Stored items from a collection
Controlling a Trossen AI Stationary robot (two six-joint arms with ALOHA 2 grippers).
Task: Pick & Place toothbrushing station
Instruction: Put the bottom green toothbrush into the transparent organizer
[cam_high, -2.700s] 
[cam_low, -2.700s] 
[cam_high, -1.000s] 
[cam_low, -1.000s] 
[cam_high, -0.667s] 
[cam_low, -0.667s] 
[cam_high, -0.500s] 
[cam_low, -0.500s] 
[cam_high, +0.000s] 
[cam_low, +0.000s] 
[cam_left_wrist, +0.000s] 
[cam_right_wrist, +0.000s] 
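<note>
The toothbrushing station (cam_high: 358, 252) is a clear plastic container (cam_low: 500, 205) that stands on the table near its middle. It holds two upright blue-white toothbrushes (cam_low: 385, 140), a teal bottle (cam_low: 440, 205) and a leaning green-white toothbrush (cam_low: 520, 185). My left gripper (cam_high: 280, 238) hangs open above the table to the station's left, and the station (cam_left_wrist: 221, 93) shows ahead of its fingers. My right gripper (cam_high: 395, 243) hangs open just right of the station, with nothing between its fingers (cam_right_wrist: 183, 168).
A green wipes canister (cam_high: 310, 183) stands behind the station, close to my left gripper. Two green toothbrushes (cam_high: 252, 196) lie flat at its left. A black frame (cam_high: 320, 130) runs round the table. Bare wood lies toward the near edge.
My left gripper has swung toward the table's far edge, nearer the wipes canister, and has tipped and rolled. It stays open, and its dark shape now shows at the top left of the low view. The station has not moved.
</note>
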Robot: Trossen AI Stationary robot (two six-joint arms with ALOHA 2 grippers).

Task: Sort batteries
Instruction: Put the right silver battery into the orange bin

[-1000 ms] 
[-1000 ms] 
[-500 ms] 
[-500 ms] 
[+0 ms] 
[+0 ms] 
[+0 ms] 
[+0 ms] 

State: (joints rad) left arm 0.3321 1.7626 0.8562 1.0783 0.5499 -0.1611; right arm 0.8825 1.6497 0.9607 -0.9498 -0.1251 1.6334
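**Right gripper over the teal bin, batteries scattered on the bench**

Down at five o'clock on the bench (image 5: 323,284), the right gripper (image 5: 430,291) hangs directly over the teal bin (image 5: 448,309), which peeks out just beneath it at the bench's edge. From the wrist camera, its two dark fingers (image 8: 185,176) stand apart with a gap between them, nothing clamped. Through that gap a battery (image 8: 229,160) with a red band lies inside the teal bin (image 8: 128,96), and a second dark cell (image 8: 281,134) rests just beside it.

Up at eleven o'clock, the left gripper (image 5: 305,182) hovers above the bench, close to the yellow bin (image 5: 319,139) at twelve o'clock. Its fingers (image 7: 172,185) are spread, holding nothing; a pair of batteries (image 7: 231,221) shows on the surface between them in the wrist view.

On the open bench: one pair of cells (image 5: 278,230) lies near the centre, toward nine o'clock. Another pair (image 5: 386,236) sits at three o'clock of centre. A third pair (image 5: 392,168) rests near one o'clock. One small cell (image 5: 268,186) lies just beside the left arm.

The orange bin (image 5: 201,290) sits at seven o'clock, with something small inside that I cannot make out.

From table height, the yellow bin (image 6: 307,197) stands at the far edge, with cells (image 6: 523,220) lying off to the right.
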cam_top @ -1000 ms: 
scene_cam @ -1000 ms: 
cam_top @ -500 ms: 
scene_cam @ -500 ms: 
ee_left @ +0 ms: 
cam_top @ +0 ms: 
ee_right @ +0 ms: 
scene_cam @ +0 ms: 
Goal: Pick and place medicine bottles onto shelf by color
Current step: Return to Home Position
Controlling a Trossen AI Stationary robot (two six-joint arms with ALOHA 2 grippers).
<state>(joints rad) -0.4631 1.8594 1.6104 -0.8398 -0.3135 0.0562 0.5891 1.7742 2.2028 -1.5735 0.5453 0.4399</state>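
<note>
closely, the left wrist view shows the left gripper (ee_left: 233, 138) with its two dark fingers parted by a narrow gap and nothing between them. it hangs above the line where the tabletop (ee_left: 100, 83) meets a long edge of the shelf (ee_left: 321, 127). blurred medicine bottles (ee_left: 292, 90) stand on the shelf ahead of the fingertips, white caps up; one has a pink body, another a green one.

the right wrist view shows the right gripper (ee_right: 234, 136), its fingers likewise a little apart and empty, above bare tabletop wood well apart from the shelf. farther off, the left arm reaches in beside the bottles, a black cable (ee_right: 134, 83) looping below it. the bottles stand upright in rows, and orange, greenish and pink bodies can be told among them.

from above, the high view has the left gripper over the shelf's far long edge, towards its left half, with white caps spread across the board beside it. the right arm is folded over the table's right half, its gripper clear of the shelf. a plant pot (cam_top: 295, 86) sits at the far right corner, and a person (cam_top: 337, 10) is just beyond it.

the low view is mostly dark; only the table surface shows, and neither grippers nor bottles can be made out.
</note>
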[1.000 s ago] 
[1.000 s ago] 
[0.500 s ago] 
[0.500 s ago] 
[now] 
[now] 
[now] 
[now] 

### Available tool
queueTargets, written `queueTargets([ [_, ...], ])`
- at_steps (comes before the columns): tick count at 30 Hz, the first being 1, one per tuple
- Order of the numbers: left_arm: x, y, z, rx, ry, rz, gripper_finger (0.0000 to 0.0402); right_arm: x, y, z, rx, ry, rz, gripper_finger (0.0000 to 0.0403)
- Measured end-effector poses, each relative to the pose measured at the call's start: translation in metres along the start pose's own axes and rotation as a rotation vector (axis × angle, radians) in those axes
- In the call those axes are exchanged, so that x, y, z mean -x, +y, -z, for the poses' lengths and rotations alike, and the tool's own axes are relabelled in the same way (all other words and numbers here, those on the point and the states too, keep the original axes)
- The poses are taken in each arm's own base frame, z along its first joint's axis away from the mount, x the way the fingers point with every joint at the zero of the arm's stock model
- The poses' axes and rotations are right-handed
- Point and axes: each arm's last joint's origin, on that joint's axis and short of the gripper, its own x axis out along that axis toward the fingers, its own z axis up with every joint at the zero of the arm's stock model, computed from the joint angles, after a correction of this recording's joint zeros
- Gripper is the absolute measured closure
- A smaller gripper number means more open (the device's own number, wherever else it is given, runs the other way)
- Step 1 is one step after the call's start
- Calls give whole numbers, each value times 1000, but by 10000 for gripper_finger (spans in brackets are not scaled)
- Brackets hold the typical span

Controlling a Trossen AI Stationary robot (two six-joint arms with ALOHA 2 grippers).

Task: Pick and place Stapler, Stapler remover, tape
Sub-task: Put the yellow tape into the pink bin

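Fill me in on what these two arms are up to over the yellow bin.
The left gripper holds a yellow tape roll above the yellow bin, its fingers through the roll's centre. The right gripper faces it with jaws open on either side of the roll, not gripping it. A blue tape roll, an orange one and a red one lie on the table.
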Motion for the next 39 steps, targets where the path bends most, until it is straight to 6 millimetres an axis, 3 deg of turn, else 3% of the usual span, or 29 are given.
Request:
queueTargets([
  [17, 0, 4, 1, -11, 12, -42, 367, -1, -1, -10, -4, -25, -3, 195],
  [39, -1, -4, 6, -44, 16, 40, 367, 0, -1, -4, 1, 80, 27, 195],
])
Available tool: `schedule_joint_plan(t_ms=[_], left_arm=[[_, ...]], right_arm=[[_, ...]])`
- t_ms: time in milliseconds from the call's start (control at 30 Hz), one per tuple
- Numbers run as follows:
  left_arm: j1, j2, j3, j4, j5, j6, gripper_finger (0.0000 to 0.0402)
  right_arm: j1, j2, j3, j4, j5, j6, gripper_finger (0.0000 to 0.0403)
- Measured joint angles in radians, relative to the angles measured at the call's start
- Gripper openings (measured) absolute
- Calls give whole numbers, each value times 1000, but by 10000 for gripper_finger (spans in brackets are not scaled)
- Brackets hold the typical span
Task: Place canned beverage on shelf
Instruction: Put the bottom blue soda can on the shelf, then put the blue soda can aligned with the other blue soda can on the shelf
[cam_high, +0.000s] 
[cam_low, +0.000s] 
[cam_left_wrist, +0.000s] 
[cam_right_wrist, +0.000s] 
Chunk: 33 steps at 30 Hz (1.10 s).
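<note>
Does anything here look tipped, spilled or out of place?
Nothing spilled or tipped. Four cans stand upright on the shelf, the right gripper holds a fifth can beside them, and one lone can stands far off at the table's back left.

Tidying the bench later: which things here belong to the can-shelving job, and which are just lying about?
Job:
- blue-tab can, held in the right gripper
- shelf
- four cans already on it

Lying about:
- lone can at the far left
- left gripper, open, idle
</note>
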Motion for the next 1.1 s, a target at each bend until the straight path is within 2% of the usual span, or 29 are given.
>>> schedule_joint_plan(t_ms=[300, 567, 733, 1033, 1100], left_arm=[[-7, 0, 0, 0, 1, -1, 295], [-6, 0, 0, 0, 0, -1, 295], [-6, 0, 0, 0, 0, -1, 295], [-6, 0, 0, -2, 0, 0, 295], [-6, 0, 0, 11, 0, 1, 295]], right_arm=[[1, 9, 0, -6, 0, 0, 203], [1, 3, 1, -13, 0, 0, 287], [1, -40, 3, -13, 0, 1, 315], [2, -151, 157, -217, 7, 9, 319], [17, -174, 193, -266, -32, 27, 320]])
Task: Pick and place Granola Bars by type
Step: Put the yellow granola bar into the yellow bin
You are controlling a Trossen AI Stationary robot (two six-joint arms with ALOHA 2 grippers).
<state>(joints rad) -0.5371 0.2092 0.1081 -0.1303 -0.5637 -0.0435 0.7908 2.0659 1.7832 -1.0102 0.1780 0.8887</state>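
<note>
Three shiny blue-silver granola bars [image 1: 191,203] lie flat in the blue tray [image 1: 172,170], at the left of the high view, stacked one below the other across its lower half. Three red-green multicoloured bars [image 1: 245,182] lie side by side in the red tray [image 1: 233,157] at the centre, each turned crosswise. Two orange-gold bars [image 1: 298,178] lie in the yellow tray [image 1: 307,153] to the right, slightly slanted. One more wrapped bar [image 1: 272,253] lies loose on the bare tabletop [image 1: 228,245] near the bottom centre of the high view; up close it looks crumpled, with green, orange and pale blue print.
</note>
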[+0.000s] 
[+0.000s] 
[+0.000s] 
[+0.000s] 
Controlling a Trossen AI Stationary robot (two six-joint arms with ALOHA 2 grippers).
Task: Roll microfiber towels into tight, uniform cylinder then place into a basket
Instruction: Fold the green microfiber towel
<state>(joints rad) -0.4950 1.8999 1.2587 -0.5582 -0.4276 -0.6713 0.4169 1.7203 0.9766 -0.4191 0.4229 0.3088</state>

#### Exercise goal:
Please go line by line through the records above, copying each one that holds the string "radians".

#### Response box:
- Measured end-effector poses, each relative to the pose measured at the call's start: translation in metres along the start pose's own axes and rotation as a rotation vector (axis × angle, radians) in those axes
- Measured joint angles in radians, relative to the angles measured at the call's start

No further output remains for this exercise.